Exercise description ▸ Only the lines from the beginning of the data below through the line that contains "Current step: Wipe" should be repeated, exactly as written.

■ ■ ■ ■ ■

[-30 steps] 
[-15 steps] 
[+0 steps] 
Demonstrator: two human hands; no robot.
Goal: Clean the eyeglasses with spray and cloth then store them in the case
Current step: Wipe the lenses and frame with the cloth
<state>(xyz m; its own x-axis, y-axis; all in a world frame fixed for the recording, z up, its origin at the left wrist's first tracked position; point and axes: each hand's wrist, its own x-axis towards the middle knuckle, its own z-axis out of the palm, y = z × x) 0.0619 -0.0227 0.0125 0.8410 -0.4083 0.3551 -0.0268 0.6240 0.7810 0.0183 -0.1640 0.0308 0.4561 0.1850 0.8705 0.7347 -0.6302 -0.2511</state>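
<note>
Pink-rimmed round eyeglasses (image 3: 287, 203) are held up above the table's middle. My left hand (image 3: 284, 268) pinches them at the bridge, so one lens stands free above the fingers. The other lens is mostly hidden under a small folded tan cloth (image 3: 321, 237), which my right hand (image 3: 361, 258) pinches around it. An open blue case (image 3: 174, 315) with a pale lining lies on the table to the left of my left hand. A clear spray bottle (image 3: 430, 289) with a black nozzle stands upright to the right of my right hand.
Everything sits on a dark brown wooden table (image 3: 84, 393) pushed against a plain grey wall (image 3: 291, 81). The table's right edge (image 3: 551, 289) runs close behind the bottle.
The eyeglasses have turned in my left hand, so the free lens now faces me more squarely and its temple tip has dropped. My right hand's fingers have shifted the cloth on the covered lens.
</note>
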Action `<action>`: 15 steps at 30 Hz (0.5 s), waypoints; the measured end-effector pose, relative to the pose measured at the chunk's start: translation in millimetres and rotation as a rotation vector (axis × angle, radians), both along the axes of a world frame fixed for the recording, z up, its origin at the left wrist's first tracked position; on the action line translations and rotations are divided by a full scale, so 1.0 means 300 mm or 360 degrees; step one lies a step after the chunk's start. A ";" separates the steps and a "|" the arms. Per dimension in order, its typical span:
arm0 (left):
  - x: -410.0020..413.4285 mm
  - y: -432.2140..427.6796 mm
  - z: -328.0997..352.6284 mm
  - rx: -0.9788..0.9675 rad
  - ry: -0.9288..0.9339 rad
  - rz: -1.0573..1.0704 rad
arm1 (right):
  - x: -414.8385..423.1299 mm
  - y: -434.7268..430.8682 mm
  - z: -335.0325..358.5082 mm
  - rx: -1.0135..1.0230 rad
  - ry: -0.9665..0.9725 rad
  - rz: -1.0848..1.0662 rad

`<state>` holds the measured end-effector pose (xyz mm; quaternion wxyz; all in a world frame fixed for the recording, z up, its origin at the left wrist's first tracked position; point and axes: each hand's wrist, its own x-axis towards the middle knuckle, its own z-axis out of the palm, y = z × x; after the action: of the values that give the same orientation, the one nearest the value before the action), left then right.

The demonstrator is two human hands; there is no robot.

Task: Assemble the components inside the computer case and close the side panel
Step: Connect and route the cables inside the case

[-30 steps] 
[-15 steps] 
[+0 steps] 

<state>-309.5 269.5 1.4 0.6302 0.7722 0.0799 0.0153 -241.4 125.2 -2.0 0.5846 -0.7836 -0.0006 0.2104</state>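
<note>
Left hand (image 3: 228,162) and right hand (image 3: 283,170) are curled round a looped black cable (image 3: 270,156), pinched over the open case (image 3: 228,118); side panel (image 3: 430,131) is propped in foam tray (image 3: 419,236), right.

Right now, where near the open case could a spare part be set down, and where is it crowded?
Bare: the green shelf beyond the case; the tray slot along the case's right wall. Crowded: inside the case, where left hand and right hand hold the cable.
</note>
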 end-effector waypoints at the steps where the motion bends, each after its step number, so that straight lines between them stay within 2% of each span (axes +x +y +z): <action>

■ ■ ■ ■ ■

Reply ▸
[-30 steps] 
[-15 steps] 
[+0 steps] 
Demonstrator: two human hands; no robot.
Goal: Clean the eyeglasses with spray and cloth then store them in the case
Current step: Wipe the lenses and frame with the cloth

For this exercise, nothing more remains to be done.